When it comes time to schedule your first payment, the most important decision you will have to make is how much to pay. By far, the best way to manage a credit card account is to always pay its entire statement balance each month. When you do so, you will never incur costly interest charges, but it also has a few other advantages. Paying your statement balance in full each month also means that you will never have a problem with credit card debt. In addition, making on-time payments means that you will quickly build a strong credit history.
Avoiding debt is a great habit to be in as it forces you to live entirely within your means. Those who choose to carry a balance on their credit cards tend to rationalize their decision by citing the importance of their purchases, but that becomes a slippery slope. Eventually, many credit card users get into the habit of regularly carrying a balance, often because they have gotten carried away when shopping, going out with friends, or taking a vacation. For example, if you spent $150 at the grocery store, it will actually cost you over $190 if you pay it off over two years, with an interest rate of 25%. So even though you are only paying $8 a month for your minimum payment, you end up paying much more for your groceries overall.
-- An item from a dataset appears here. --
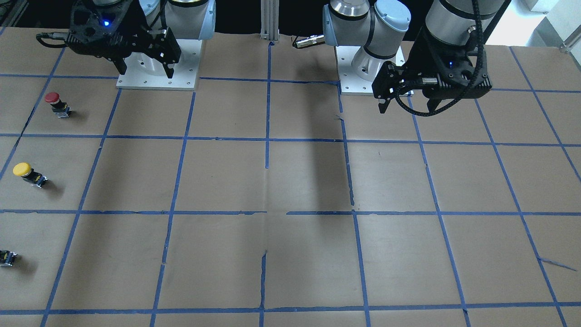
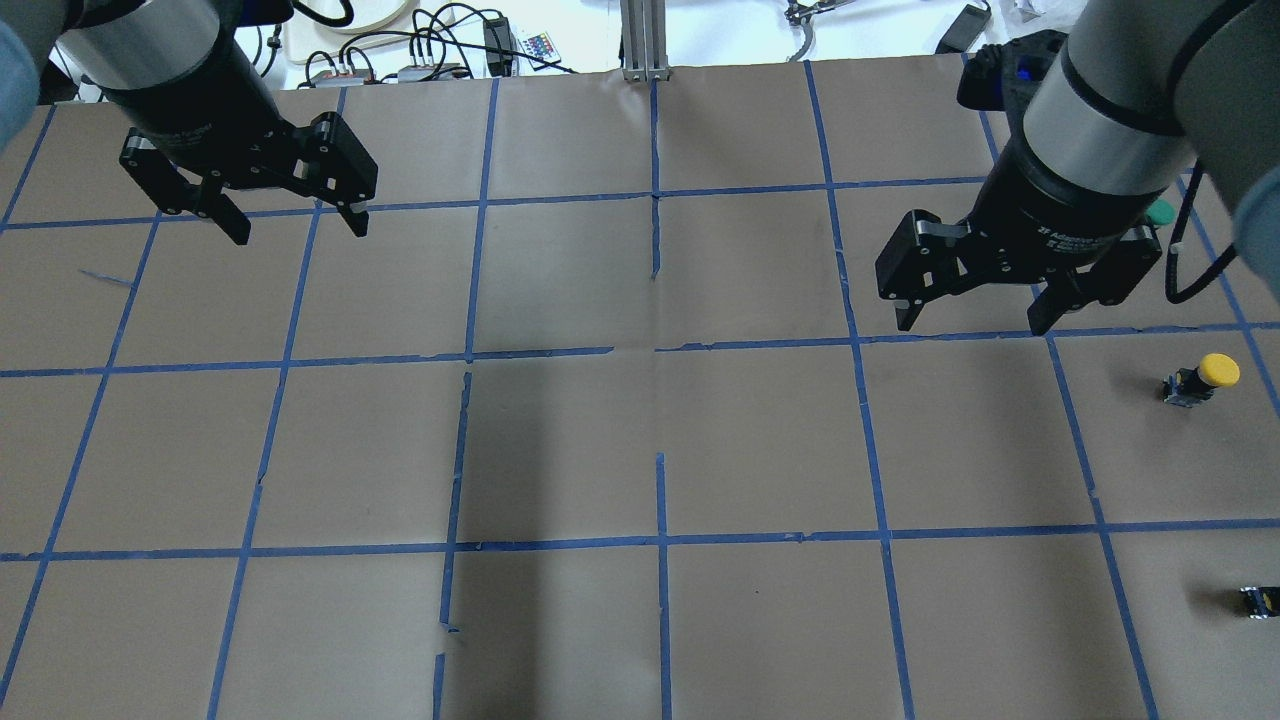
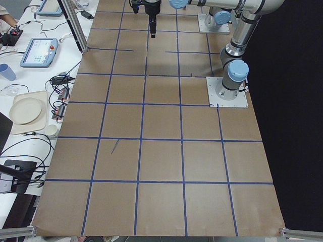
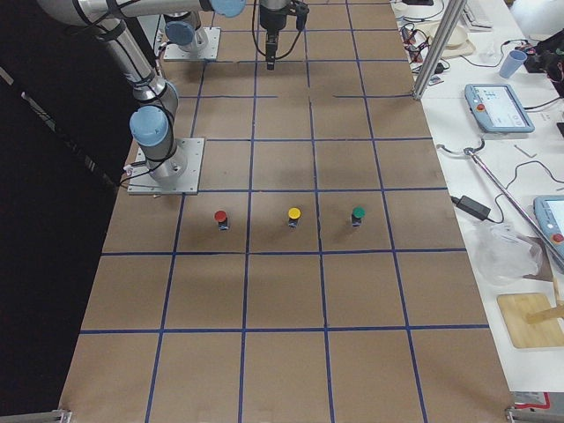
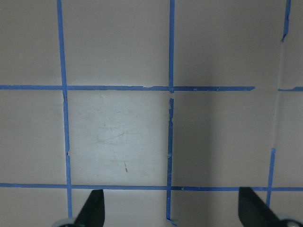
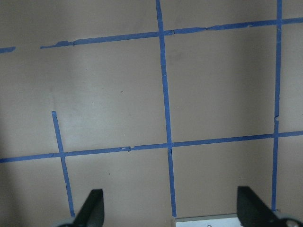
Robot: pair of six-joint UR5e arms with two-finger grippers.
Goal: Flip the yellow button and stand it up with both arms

By deciding in advance that you will always pay your credit card statement balances in full, it forces you to immediately consider how each purchase will affect your bank account, and to look at your credit card as just another method of payment, not a means of finance.
Receiving your first credit card is both an incredible opportunity and a huge responsibility. By choosing the right card, you can enjoy the security and convenience that credit cards offer while utilizing valuable benefits and even earning rewards. And by using your new credit card responsibly, you can build your credit history, increase your credit score, and make it easier to qualify for a car loan or home mortgage with great rates. This can be a fantastic opportunity, but it’s up to you to make the right decisions.